En la ciudad donde crecí existe la (muy mala) práctica de tirar huevos en Halloween. Me tocó vivirlo y hacerlo un par de años, antes de los dieciocho.
La travesura consistía en tirarlos a gente que anduviera en lo mismo. Gente de la misma edad, de otras colonias que venían a la nuestra o nosotros íbamos a la otra.
Una vez mi mamá me vio y me mandó a la casa, por cierto.
Recuerdo una ocasión en que pasamos por una avenida principal de una colonia vecina, y descargamos unas cuantas carteras de huevo en una establecimiento en donde solía reunirse otro grupo de jóvenes.
Inmediatamente abordaron sus vehículos e iniciaron una persecución. Los habíamos tomado por sorpresa y estaban, además de llenos de huevo, algo molestos. Una molestia limitada a una venganza similar. Ese día se procura, o procuraba, mantener la paz.

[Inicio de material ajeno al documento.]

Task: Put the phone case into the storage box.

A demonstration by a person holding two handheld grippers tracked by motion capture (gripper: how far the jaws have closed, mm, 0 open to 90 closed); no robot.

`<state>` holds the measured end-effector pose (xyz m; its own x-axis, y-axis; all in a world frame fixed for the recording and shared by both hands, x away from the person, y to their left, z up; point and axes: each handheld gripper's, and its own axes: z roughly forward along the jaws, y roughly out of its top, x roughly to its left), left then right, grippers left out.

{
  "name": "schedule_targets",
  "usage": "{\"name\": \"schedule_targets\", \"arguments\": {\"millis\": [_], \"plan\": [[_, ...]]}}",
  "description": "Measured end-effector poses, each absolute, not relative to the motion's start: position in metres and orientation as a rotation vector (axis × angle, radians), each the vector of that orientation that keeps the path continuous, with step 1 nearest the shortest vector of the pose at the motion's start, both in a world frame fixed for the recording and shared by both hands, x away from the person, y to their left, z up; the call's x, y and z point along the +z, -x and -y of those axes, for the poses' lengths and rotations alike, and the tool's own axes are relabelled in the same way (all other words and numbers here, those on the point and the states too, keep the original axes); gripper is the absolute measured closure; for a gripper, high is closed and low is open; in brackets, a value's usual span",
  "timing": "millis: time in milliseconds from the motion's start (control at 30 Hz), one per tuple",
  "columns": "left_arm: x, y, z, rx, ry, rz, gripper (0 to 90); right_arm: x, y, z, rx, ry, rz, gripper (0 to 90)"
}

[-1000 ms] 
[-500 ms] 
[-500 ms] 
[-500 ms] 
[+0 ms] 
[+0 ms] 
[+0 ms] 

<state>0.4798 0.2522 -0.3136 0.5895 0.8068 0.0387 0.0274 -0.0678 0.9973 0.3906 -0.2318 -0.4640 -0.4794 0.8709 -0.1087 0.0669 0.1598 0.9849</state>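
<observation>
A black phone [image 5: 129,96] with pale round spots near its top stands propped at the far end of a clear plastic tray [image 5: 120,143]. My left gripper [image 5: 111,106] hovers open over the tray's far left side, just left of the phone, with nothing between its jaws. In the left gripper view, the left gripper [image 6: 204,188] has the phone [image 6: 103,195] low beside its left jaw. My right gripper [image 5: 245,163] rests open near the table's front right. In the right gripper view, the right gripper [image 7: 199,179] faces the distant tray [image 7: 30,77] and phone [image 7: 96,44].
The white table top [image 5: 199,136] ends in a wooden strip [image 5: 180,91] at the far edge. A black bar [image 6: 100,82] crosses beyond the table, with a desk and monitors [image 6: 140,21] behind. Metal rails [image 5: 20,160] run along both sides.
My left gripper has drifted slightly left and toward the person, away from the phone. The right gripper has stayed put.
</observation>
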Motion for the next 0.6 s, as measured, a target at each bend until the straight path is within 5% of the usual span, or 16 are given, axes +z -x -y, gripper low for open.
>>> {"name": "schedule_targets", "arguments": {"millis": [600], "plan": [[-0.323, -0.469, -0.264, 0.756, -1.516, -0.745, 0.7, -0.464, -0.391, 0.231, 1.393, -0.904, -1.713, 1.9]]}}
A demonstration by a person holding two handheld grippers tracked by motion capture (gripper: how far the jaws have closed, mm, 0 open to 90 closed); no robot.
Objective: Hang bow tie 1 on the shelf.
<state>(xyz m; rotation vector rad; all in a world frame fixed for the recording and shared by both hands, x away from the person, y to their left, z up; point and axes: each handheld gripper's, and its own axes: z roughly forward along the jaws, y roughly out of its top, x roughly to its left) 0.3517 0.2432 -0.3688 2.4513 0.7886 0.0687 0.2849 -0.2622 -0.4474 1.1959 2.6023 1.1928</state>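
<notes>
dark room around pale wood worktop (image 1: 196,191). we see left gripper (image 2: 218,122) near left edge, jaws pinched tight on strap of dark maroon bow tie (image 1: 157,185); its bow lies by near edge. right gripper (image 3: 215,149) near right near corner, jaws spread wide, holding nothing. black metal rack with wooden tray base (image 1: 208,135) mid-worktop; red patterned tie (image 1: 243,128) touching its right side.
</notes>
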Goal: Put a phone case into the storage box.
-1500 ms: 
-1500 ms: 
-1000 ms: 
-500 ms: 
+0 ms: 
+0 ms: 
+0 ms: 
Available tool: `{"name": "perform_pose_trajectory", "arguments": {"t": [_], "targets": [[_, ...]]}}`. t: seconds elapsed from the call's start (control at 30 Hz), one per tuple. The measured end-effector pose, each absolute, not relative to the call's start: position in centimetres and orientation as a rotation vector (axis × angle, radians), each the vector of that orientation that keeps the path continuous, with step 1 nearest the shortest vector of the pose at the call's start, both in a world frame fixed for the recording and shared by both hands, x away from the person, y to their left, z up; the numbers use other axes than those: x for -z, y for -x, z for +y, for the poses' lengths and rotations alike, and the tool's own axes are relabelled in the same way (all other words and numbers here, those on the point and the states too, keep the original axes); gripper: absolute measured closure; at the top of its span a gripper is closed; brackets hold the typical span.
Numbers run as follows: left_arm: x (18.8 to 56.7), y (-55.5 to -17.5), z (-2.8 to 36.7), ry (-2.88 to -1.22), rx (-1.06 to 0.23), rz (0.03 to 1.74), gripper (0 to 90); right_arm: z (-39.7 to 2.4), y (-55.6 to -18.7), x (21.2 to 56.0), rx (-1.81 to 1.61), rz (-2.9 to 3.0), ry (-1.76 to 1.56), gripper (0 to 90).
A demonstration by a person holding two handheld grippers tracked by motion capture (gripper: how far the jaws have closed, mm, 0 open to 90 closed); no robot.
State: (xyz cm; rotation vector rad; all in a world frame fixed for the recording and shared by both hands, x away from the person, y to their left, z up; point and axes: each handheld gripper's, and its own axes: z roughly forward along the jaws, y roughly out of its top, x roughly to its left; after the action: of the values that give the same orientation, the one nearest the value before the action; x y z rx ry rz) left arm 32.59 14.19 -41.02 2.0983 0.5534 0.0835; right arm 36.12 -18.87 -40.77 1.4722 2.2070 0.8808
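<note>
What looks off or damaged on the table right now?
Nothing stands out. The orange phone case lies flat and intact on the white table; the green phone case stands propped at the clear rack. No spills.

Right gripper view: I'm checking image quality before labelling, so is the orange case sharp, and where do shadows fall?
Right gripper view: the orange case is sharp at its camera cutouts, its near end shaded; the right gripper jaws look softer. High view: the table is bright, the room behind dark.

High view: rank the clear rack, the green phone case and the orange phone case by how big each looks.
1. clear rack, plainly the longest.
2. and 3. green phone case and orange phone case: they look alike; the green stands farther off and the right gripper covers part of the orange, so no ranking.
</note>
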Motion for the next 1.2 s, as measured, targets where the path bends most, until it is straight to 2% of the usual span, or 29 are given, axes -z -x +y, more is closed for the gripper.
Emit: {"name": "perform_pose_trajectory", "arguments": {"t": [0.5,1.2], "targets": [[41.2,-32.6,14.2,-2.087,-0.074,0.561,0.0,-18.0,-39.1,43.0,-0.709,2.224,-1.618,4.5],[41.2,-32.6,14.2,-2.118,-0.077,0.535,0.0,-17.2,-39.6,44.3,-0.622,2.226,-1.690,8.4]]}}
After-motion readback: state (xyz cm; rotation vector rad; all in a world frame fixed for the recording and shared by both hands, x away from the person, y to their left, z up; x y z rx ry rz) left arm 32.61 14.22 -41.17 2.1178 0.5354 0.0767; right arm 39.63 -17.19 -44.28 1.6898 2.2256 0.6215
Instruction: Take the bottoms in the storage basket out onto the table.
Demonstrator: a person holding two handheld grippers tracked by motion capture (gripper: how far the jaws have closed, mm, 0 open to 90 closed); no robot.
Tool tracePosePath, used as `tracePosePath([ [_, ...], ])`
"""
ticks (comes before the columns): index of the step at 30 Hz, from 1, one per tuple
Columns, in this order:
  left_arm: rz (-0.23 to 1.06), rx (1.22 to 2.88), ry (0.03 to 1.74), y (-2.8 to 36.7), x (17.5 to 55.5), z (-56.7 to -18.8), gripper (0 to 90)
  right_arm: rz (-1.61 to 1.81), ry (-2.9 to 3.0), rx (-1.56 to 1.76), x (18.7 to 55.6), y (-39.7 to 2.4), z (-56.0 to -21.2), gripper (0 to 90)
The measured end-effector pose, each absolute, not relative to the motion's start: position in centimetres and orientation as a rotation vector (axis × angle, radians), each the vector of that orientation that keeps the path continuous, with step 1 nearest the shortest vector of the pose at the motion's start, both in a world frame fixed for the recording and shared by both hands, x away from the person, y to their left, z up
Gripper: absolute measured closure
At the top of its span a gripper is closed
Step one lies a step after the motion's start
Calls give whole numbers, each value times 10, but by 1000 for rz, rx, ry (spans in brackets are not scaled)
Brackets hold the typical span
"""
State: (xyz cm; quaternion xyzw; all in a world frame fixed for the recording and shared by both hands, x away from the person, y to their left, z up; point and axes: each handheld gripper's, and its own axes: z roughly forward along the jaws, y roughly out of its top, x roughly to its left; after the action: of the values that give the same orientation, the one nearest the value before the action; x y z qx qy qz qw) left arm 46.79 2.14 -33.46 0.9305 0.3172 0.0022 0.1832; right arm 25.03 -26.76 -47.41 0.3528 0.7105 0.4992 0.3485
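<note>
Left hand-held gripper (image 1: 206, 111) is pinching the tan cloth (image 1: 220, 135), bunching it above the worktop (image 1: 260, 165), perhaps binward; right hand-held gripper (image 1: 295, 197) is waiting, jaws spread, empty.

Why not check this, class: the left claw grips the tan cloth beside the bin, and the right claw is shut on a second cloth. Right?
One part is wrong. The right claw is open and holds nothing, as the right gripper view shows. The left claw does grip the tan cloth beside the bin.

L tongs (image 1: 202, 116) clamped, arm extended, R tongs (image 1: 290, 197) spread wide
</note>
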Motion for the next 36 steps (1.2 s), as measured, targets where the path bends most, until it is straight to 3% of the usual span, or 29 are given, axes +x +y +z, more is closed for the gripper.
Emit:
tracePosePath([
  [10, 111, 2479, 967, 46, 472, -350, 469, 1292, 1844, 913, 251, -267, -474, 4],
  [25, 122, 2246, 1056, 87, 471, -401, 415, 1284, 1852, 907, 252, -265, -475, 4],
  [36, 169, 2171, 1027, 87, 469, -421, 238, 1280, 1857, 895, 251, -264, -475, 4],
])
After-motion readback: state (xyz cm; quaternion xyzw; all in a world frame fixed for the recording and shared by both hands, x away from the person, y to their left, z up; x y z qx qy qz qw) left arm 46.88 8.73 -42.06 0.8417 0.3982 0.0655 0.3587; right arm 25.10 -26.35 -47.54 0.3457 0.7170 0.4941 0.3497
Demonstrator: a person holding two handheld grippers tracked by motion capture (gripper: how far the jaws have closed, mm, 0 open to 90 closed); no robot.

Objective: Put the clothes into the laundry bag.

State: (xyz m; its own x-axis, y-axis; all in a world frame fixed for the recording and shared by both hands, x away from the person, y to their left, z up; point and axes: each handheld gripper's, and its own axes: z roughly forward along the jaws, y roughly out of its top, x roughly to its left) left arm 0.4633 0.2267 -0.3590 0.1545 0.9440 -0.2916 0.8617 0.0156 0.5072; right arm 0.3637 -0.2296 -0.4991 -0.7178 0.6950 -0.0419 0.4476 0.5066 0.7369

Nuestro conductor enfiló hacia nuestro territorio. Logró sacar una buena ventaja, al punto de perderlos de vista.
Para pasar a nuestra colonia, había que pasar por debajo de un pequeño puente.
Sin dar explicaciones, nuestro conductor hizo las maniobras requeridas para quedar justo a tiempo en la parte de arriba del puente.
No había necesidad de platicar detalles. La idea era excelente.
Nos preparamos y segundos después pasaron las camionetas enemigas.
Les tocó una segunda lluvia de huevos.
Recuerdo las caras de sorpresa y me vuelve a dar risa.